La Chine a sans-doute encore besoin du « système » hongkongais notamment comme place financière de premier rang ouverte sur le monde capitaliste et utile à ses transactions avec ce dernier, c’est-à-dire avec le reste de la planète. Mais on peut être assuré que dans la volonté chinoise, dans la formule « un seul pays, deux systèmes », c’est le premier des deux termes qui prévaut largement. On l’a vu au Tibet, sous Mao, et, si la Chine se sentait assez assurée pour normaliser Hongkong par la force, l’on ne tarderait pas à la voir, aussitôt après, tourner ses regards, et peut-être ses navires et ses avions, vers Formose comme nous disions naguère, Taiwan, comme l’on dit aujourd’hui. Ce qui serait une toute autre histoire et d’une tout autre ampleur géopolitique. Sachons, toutefois que – incluant l’ambition économique, comme il est naturel – ce qui domine la politique chinoise n’est autre qu’un nationalisme puissant.
Les convulsions chinoises ne sont sans-doute pas achevées ou pourraient bien être plus ou moins proches de reprendre, pour des raisons de divers ordres qui dépassent largement la question de Hongkong. Nous nous y limiterons donc. ■
On lira vec profit l’article qui suit, de Jean-Philippe Chauvin, traitant du même sujet mais sous d’autres angles fort intéressants.
La CHINE dispose d’une impunité totale en matière de répression. Tant qu’elle demeure une puissance économique ( le Made in CHINA envahit le monde gràce à la rapacité du Grand Capital); Elle pourra écraser sans pitié tous ceux qui osent protester. Quant à l’Occident, après quelques larmes de crocodile , il continuera à s’enrichir et la Chine avec lui.
@Setadire
Sauf que Hong Kong est la troisième place financière mondiale derrière Londres et New York. Une répression appliquée sur le modèle communiste va entamer les positions de l’establishment bancaire et le vivier de traders. Or Hong Kong ne vit libre en Chine que pour cette fonction de finance internationale que Shanghai n’a pu lui prendre malgré les efforts soutenus de la bande à Jiang Zemin.
Quand on parle argent, tout le monde écoute. Il est plus difficile de parler libertés ou démocratie, des valeurs galvaudées.
D’accord avec Kardaillac sur les « valeurs galvaudées ».
Le rôle de Hongkong comme place financière était noté dans l’article de JSF. C’est bien de préciser son rang dans le monde.

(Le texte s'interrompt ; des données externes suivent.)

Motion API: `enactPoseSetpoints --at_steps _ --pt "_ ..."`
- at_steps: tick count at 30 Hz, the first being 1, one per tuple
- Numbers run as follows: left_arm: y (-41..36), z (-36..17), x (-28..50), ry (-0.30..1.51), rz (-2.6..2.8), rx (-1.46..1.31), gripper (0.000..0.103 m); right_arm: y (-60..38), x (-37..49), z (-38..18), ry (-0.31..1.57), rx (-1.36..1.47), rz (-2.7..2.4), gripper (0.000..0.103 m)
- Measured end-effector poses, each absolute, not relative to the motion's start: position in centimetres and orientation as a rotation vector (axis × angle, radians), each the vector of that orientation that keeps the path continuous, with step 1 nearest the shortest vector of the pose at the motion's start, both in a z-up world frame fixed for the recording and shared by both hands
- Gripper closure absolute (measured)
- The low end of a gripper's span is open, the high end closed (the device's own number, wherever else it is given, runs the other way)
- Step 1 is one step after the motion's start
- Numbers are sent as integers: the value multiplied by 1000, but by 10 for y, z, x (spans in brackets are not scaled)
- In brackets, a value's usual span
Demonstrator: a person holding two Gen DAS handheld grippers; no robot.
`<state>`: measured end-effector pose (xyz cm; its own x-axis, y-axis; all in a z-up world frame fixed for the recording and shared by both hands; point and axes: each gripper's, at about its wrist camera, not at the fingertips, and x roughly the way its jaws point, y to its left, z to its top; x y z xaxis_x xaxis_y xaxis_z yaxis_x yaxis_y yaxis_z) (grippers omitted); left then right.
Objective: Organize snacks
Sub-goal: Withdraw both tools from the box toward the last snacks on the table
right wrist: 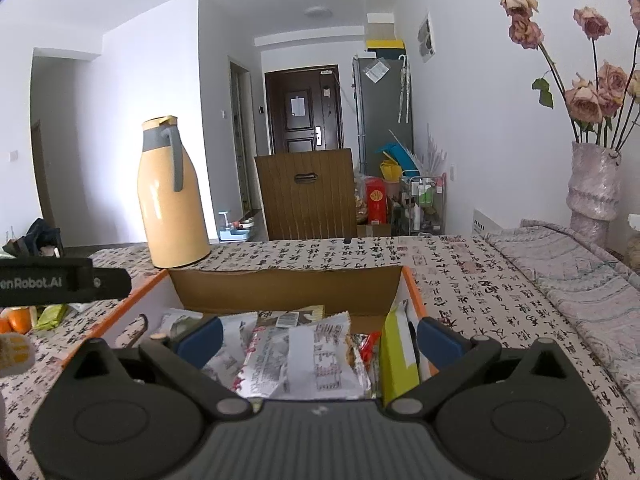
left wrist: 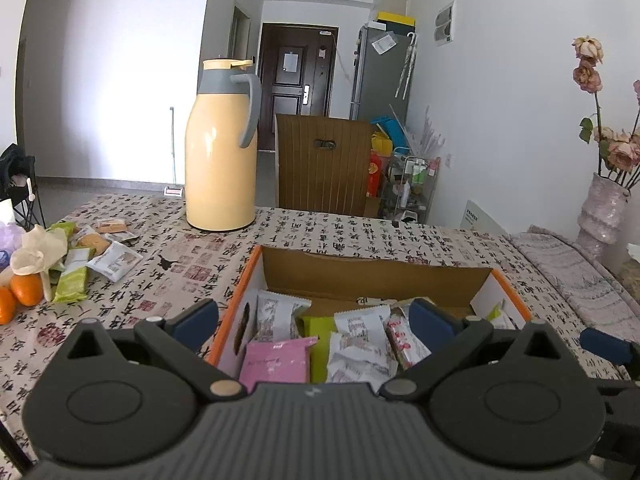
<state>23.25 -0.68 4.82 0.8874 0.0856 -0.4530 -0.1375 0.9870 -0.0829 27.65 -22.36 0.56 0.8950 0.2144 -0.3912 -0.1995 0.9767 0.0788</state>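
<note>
I am holding both tongs, left [left wrist: 316, 322] and right [right wrist: 320, 338], released and empty over the box [left wrist: 376, 270] at the counter's [left wrist: 320, 228] near edge, where most snacks [right wrist: 304, 356] are lying, since a loose pile [left wrist: 80, 256] is waiting at the left edge.

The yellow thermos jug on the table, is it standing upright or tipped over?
Upright. The thermos jug stands on its base on the table, lid on top.
</note>
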Motion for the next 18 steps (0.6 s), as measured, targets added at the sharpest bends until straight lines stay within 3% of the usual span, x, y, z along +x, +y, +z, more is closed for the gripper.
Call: enactPoseSetpoints --at_steps 18 --pt "31 21 164 530 136 -95 0 -214 212 -9 487 22 229 0"
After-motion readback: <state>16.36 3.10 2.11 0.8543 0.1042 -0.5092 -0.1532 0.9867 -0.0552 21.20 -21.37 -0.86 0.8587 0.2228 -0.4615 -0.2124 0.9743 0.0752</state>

L’argent a toujours compté dans l’Histoire. Mais il est des moments où d’autres forces se mettent en mouvement : la volonté de puissance d’un homme, la mécanique étatiste, le nationalisme d’un peuple et de ses dirigeants. Alors les cartes sont rebattues, l’initiative et la puissance changent de main. Tout bascule. Jusqu’à ce que les choses rentrent dans leur lit, si l’on peut dire. Mais ce n’est plus nécessairement le même.